When markets are new they are unproven, thus they often have limited investment targeting them.

That in turn means it can be easy to win in new markets just by virtue of existing.

It wouldn’t be hard to rank well creating a blog today about the evolution of the 3D printing industry, or a how to site focused on Arduino or Raspberry Pi devices.

Couple a bit of passion with significant effort & limited competition and winning is quite easy.

Likewise in a small niche geographic market one can easily win with a generic, because the location acts as a market filter which limits competition.

But as markets age and become more proven, capital rushes in, which pushes out most of the generic unbranded players.

Back in 2011 I wrote about how Google had effectively killed the concept of category killer domains through the combination of ad displacement, vertical search & the algorithmic ranking shift moving away from relevancy toward awareness. 2 months before I wrote that post Walgreen Co. acquired Drugstore.com for about $ 429 million. At the time Drugstore.com was one of the top 10 biggest ecommerce pure plays.

Thursday Walgreens Boots announced it would shut down Drugstore.com & Beauty.com:

The company is still trying to fine tune its e-commerce strategy but clearly wants to focus more of its resources on one main site. “They want to make sure they can invest more of the equity in Walgreens.com,” said Brian Owens, a director at the consultancy Kantar Retail. “Drugstore.com and Beauty.com are distractions.”

Big brands can sometimes get coverage of “meh” content by virtue of being associated with a big brand, but when they buy out pure-play secondary e-commerce sites those often fail to gain traction and get shuttered:

Other retailers have picked up pure-play e-commerce sites, only to shut them down shortly thereafter. Target Corp. last year shuttered ChefsCatalog.com and Cooking.com, less than three years after buying them.

The lack of publishing savvy among most large retailers mean there will be a water cycle of opportunity which keeps re-appearing, however as the web gets more saturated many of these opportunities are going to become increasingly niche options riding new market trends.

If you invest in zero-sum markets there needs to be some point of differentiation to drive switching. There might be opportunity for a cooking.com or a drugstore.com targeting emerging and frontier markets where brands are under-represented online (much like launching Drugstore.com in the US back in 1999), but it is unlikely pure-play ecommerce sites will be able to win in established markets if they use generically descriptive domains which make building brand awareness and perceived differentiation next to impossible.

Target not only shut down cooking.com, but they didn’t even bother redirecting the domain name to an associated part of their website.

It is now listed for sale.

Many short & generic domain names are guaranteed to remain in a purgatory status.
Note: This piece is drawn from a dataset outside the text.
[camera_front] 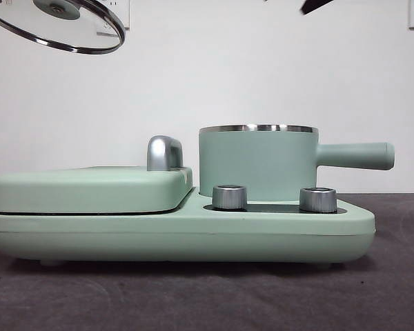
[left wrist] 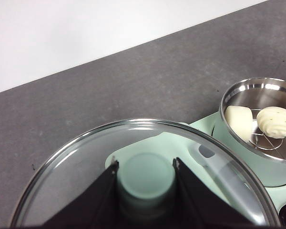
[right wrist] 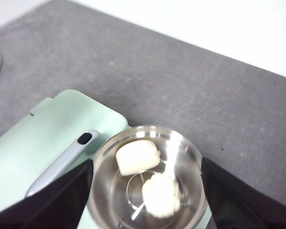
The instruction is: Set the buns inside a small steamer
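Steamer [camera_front: 258, 164] mouth uncovered, lid [camera_front: 58, 24] aloft.

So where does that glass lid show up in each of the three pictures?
Front view: the glass lid hangs tilted at the top left corner, high above the grill plate.
Left wrist view: fills the lower part, its knob clamped in the left gripper.
Right wrist view: not clearly in it.
Shared landmark: the small steamer.

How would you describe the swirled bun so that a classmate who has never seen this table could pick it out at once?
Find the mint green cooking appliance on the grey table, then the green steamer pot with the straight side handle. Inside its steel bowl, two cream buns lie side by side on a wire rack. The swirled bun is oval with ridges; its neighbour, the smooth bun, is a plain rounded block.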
  • The price point is typically far too high for a passionate hobbyist to buy them & attempt to turn them into something differentiated.
  • The names are too generic for a bigger company to do much with them as a secondary option
    • the search relevancy & social discovery algorithms are moving away from generic toward brand
    • retailers have to save their best ideas for their main branded site
    • the rise of cross-device tracking + ad retargeting further incentivize them to focus exclusively on a single bigger site)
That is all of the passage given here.